Part of the problem, according to Szentesi, is that there are both federal and provincial laws that companies and direct sellers have to abide by — and many of these laws are “pretty opaque and highly factual.”
Provincial and territorial laws, Szentesi said, largely lay out obligations for the individual direct sellers. The broader MLM companies, however, have to comply with both those provincial and federal laws.
“The main obstacle I have found has just been – for sellers and operators and even the courts, in some cases, and the enforcers – to distinguish between legal and illegal,” he said.
“If consumers are thinking about joining an MLM plan and have some concerns, they should get competent legal advice.”
Moving on from an MLM
Lange remembers how much the tone shifted in the messages she received from her MLM colleagues after she made it clear she wanted to leave.
When she joined, she said, they told her she could work “as little or as much as you want” without needing to sign a contract.
“But when you leave, it’s ‘you’re not working hard enough. You didn’t do what I told you to. You’re not coachable.’ And the tables get turned so quickly when you are not putting the dollar signs in their pockets,” Lange said.
And while Lange didn’t form a tight-knit bond with the team that promised her community when she felt isolated — most of them lived out of town — she was still iced out by them after leaving.
“They all unfollowed me on Instagram. They all unfriended me on Facebook,” she said. “Except for the main upline, she’s the one who hasn’t, but I think it’s because our husbands are friends.”
Cariaga had a similar experience. Her MLM team had held training about how to handle unsupportive friends and family, and one instructor said she stopped seeing her best friend of almost 10 years because of the MLM.
Cariaga said she had come close to cutting off her best friend, too, who raised concerns about her new line of work. That was a red flag, she said.
Now she doesn’t really talk to anyone from the MLM.
“I felt like I lost that drive that I had, the connection with people that were outside of my family, just that sense of direction,” she said, “because that vision that I had of building something for my family – it was gone.”

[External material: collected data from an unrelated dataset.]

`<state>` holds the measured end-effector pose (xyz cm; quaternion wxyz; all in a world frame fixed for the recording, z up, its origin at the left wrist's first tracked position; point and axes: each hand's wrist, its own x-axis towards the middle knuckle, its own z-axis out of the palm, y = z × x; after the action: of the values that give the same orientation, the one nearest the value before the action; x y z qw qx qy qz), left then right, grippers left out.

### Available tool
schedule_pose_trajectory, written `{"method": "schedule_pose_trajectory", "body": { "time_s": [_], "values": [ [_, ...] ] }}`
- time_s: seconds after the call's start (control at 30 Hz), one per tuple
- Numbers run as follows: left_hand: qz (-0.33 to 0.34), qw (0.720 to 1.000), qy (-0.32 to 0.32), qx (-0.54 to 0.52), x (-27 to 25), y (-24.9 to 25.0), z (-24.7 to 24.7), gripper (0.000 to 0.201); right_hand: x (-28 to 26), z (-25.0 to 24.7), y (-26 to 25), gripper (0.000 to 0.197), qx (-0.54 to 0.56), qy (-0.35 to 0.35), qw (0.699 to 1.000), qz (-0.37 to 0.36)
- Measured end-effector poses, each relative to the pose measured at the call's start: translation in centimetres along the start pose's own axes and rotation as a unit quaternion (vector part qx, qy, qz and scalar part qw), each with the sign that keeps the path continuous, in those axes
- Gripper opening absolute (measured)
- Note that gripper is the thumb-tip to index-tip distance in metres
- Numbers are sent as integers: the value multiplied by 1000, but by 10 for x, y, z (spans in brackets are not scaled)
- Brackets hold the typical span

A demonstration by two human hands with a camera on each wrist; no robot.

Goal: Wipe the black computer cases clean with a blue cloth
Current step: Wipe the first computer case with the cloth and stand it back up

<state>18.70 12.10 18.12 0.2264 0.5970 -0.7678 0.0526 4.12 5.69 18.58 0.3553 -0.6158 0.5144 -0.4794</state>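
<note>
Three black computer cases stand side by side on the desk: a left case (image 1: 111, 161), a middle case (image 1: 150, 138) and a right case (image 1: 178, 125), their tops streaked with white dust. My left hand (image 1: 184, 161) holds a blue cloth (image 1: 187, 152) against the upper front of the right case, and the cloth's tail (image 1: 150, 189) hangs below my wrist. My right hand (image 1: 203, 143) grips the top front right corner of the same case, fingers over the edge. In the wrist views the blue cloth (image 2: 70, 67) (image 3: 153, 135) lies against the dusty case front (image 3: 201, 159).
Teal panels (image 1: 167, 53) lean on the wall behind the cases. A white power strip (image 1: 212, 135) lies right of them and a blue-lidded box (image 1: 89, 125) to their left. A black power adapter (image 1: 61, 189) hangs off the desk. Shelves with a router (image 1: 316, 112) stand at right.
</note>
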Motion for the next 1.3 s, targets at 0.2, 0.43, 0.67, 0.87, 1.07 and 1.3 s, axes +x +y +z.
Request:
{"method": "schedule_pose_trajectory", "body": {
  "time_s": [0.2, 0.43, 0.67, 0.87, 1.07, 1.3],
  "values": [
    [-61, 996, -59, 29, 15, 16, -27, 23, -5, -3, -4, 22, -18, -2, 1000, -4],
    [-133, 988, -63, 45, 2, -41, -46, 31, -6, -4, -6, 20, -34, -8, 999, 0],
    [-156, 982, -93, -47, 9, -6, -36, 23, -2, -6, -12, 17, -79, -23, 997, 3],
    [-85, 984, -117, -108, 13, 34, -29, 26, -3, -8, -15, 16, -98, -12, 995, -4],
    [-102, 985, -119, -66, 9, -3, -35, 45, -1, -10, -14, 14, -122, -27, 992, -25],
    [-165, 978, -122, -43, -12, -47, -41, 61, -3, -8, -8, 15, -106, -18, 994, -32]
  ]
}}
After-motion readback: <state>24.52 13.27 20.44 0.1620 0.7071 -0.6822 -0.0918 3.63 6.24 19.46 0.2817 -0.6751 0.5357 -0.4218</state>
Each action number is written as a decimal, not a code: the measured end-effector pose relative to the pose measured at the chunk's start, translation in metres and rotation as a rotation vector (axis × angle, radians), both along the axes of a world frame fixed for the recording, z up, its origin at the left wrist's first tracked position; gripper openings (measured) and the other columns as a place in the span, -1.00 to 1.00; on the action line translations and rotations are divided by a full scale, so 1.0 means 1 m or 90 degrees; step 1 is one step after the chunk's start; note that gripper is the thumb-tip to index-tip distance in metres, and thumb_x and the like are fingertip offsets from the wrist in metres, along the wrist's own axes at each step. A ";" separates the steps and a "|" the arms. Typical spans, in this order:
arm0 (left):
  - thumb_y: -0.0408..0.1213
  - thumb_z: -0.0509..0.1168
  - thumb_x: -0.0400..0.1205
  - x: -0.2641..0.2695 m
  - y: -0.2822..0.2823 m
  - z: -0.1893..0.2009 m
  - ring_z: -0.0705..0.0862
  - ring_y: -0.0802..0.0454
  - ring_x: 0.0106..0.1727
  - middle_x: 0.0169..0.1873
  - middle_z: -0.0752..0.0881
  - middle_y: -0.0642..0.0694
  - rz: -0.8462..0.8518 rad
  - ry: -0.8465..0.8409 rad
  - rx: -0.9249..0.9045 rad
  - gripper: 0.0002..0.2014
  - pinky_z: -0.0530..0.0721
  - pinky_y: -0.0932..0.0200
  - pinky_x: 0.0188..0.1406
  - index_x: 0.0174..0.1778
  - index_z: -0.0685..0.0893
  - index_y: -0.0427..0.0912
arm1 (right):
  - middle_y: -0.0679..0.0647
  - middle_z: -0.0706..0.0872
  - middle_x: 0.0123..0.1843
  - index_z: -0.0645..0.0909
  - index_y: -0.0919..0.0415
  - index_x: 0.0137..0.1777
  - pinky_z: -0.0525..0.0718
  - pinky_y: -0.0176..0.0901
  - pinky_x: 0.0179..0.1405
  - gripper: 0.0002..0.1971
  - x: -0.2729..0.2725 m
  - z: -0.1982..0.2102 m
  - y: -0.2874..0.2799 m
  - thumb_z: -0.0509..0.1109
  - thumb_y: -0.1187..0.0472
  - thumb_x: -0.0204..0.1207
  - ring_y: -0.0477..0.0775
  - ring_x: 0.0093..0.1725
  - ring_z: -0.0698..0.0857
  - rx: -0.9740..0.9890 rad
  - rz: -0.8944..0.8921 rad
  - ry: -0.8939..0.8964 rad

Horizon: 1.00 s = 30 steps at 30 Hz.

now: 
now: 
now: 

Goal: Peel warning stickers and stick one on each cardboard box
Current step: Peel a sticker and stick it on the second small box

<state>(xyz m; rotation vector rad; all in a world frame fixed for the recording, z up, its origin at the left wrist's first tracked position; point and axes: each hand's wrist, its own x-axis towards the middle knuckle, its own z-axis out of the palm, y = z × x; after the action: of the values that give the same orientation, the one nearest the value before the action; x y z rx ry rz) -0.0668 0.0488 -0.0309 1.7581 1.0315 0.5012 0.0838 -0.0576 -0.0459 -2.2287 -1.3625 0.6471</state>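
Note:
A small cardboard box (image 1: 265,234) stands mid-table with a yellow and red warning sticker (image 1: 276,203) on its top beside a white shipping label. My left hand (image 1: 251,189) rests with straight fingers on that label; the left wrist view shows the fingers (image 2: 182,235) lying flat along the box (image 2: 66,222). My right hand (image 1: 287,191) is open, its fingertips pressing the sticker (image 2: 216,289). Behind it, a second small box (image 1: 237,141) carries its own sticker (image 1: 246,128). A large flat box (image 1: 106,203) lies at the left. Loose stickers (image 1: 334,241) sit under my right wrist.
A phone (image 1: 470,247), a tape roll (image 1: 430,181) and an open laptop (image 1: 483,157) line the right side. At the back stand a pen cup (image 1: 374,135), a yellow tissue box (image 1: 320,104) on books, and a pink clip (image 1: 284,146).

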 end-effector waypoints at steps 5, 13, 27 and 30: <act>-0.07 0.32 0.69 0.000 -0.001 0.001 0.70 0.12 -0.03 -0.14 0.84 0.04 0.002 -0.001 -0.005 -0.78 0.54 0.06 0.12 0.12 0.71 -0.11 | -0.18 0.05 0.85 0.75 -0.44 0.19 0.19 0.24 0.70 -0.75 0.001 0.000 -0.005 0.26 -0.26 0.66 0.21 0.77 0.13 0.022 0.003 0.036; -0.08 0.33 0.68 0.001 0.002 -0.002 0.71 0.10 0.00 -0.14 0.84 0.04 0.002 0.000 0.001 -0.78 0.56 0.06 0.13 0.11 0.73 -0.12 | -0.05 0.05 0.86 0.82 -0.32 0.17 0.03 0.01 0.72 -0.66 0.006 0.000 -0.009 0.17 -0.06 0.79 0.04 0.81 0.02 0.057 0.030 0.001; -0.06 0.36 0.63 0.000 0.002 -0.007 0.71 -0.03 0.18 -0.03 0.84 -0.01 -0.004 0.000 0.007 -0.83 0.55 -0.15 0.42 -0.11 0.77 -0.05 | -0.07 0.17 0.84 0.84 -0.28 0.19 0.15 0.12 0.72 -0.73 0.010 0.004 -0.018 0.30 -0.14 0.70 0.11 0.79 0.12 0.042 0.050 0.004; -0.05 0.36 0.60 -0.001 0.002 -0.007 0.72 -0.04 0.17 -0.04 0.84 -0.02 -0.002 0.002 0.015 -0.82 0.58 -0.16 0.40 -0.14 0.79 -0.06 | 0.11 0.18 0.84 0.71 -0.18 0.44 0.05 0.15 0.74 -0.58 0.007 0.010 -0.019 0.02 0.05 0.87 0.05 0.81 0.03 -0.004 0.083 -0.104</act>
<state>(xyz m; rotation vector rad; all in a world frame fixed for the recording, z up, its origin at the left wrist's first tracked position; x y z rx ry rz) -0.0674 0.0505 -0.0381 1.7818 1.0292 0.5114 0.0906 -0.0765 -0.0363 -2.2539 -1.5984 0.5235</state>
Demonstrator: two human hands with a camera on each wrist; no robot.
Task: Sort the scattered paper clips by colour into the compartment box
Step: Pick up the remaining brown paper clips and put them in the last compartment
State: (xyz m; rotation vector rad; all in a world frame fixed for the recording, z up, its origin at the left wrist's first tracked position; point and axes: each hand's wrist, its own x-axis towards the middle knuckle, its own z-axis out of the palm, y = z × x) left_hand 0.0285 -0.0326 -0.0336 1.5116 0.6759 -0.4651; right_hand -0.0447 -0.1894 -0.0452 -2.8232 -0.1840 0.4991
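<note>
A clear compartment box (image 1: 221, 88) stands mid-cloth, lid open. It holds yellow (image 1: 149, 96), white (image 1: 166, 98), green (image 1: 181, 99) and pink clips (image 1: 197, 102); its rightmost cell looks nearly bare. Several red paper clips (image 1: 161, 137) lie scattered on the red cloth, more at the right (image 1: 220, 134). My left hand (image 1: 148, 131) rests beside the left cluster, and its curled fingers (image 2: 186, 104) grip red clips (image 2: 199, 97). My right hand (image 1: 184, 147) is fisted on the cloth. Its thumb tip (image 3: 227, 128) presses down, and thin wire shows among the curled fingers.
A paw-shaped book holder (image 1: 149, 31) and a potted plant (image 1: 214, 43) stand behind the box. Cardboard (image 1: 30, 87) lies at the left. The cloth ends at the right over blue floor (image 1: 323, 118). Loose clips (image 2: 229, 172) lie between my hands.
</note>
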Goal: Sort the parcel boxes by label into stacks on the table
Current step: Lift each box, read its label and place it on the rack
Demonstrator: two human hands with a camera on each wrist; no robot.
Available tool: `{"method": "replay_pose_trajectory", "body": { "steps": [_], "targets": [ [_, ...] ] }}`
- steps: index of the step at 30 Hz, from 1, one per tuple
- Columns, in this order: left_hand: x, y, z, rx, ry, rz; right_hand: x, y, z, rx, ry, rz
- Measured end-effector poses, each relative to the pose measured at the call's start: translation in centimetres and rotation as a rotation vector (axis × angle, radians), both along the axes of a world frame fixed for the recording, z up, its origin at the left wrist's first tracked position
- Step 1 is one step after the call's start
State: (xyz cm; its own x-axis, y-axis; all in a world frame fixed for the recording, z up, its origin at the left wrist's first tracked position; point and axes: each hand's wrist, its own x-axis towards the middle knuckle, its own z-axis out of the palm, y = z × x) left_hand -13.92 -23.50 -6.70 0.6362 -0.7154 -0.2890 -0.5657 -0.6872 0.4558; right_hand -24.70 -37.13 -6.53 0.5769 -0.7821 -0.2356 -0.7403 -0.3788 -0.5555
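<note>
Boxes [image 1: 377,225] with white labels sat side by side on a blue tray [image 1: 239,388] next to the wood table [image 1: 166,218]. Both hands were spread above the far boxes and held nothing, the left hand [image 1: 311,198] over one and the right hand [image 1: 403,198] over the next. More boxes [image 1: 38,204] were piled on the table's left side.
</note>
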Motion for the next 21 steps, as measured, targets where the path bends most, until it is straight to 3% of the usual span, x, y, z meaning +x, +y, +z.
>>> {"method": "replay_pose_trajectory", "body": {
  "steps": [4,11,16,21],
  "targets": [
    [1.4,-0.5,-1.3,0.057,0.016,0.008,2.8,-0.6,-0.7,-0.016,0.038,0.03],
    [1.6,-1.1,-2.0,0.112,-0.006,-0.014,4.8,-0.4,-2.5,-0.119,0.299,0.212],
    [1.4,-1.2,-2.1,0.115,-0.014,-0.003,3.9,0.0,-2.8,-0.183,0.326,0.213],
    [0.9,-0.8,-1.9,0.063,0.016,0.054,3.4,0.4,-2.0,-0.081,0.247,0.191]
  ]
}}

On top of that, she said, she “felt very ashamed” about getting involved with the MLM.
“I was beating myself up,” Cariaga said.
But after speaking to the best friend she almost lost and finding an online community of others who had left MLMs, she found a new community that helped her cope.
“I thought, ‘OK, I’m not alone in this whole recovery,'” she said.
As Cariaga looks to the future and tries to heal the mental and financial wounds from her time spent with an MLM, she has a message for anyone who is thinking of joining one.
“Be very careful. Don’t fall in too deep, if you do decide to go,” she said.
“And the moment you start to feel like your family is turning on you, remember who loved you first.”